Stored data

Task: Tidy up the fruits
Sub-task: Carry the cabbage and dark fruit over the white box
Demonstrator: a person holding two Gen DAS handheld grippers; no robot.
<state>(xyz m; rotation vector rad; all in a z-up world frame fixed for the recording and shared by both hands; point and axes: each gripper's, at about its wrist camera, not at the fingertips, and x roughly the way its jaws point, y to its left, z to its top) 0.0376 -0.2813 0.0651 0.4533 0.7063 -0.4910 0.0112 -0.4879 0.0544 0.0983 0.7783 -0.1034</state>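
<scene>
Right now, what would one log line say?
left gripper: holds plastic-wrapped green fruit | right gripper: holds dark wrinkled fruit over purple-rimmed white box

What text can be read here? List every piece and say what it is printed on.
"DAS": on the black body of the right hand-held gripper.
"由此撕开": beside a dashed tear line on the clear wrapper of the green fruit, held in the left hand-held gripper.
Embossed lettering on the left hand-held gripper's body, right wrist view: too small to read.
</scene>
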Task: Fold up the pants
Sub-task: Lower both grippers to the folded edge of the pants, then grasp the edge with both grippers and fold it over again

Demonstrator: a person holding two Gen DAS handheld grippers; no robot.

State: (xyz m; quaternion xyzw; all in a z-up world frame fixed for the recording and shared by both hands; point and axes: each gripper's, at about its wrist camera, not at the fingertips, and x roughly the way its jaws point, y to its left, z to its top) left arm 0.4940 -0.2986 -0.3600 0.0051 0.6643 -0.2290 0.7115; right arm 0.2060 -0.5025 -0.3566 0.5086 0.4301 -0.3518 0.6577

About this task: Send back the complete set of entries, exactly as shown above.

Answer to this task:
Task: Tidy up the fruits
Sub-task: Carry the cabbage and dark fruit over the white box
Demonstrator: a person holding two Gen DAS handheld grippers; no robot.
<state>(xyz m; rotation vector rad; all in a z-up world frame fixed for the recording and shared by both hands; point and axes: each gripper's, at about its wrist camera, not at the fingertips, and x roughly the way its jaws point, y to its left, z to its top) 0.0376 -0.2813 0.0651 0.4533 0.7063 -0.4910 0.0112 -0.4879 0.0544 0.0983 0.7783 -0.1034</state>
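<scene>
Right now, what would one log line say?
left gripper: holds plastic-wrapped green fruit | right gripper: holds dark wrinkled fruit over purple-rimmed white box

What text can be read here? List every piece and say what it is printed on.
"DAS": on the black body of the right hand-held gripper.
"由此撕开": beside a dashed tear line on the clear wrapper of the green fruit, held in the left hand-held gripper.
Embossed lettering on the left hand-held gripper's body, right wrist view: too small to read.
</scene>
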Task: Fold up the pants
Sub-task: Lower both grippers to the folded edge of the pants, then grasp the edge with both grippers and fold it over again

Demonstrator: a person holding two Gen DAS handheld grippers; no robot.

State: (xyz m; quaternion xyzw; all in a z-up world frame fixed for the recording and shared by both hands; point and axes: each gripper's, at about its wrist camera, not at the fingertips, and x roughly the way its jaws point, y to its left, z to its top) left arm 0.4940 -0.2986 -0.3600 0.0051 0.6643 -0.2290 0.7115; right arm 0.2060 -0.5025 -0.3566 0.5086 0.4301 -0.3518 0.6577

Nothing further is needed to complete this exercise.